§ **INSTRUCTIONS TO FOLLOW**
Output the lines below exactly, please, from the first line until the line with "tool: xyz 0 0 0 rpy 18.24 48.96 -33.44", counting both.

───── DATA BLOCK

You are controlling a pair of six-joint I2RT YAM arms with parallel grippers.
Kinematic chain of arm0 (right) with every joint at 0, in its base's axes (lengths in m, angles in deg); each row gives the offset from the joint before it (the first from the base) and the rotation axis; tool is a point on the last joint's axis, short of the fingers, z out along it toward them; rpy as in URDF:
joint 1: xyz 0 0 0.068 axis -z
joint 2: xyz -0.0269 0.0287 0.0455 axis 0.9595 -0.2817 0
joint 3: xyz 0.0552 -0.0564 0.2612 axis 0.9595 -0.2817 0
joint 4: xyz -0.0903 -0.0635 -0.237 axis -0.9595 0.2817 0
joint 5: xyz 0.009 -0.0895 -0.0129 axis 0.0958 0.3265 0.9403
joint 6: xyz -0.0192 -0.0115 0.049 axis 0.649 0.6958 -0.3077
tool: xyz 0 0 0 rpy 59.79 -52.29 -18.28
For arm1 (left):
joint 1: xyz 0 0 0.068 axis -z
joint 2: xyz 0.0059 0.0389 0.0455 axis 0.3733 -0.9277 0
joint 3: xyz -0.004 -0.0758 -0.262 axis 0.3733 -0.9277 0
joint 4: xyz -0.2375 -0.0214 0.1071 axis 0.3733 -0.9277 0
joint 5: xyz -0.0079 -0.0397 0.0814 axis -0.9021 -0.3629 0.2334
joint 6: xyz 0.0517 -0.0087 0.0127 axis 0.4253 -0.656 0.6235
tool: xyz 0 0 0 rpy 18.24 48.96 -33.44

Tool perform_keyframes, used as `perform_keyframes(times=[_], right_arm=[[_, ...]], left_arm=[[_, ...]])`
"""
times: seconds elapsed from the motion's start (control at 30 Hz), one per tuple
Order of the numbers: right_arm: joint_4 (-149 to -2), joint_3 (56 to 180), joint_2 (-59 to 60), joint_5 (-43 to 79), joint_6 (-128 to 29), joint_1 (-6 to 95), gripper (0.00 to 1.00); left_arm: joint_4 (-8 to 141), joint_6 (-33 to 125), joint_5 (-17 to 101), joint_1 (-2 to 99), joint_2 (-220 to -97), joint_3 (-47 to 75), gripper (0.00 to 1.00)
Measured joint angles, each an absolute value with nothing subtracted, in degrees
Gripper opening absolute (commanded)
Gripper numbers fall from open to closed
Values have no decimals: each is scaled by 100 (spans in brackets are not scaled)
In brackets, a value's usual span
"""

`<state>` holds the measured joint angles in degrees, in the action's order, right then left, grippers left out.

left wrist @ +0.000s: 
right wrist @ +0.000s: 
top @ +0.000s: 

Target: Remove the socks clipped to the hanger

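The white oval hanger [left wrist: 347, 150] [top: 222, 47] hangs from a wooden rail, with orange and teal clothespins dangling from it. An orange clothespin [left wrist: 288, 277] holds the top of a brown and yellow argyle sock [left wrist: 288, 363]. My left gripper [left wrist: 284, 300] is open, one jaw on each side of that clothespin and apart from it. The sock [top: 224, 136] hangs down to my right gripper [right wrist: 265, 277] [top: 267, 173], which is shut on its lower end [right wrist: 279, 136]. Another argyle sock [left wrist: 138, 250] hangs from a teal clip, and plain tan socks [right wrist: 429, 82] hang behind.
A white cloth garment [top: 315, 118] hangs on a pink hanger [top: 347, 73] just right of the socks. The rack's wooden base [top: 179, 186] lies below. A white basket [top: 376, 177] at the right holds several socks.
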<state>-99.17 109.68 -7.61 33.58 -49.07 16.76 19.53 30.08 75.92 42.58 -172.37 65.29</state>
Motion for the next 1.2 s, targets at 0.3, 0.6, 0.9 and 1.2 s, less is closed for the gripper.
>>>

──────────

§ **SOLUTION TO THIS PROBLEM**
You are controlling a pair of six-joint I2RT YAM arms with parallel grippers.
Kinematic chain of arm0 (right) with every joint at 0, in its base's axes (lengths in m, angles in deg); each row gives the offset from the joint before it (the first from the base) and the rotation axis; tool is a point on the last joint's axis, short of the fingers, z out along it toward them; rpy as in URDF:
joint 1: xyz 0 0 0.068 axis -z
joint 2: xyz -0.0269 0.0287 0.0455 axis 0.9595 -0.2817 0
joint 3: xyz 0.0552 -0.0564 0.2612 axis 0.9595 -0.2817 0
joint 4: xyz -0.0903 -0.0635 -0.237 axis -0.9595 0.2817 0
joint 5: xyz 0.009 -0.0895 -0.0129 axis 0.0958 0.3265 0.9403
joint 6: xyz -0.0192 -0.0115 0.049 axis 0.649 0.6958 -0.3077
tool: xyz 0 0 0 rpy 59.79 -52.29 -18.28
For arm1 (left):
joint 1: xyz 0 0 0.068 axis -z
joint 2: xyz 0.0059 0.0389 0.0455 axis 0.3733 -0.9277 0
joint 3: xyz -0.004 -0.0758 -0.262 axis 0.3733 -0.9277 0
joint 4: xyz -0.2375 -0.0214 0.1071 axis 0.3733 -0.9277 0
joint 5: xyz -0.0079 -0.0397 0.0814 axis -0.9021 -0.3629 0.2334
joint 6: xyz 0.0517 -0.0087 0.0127 axis 0.4253 -0.656 0.6235
tool: xyz 0 0 0 rpy 18.24 48.96 -33.44

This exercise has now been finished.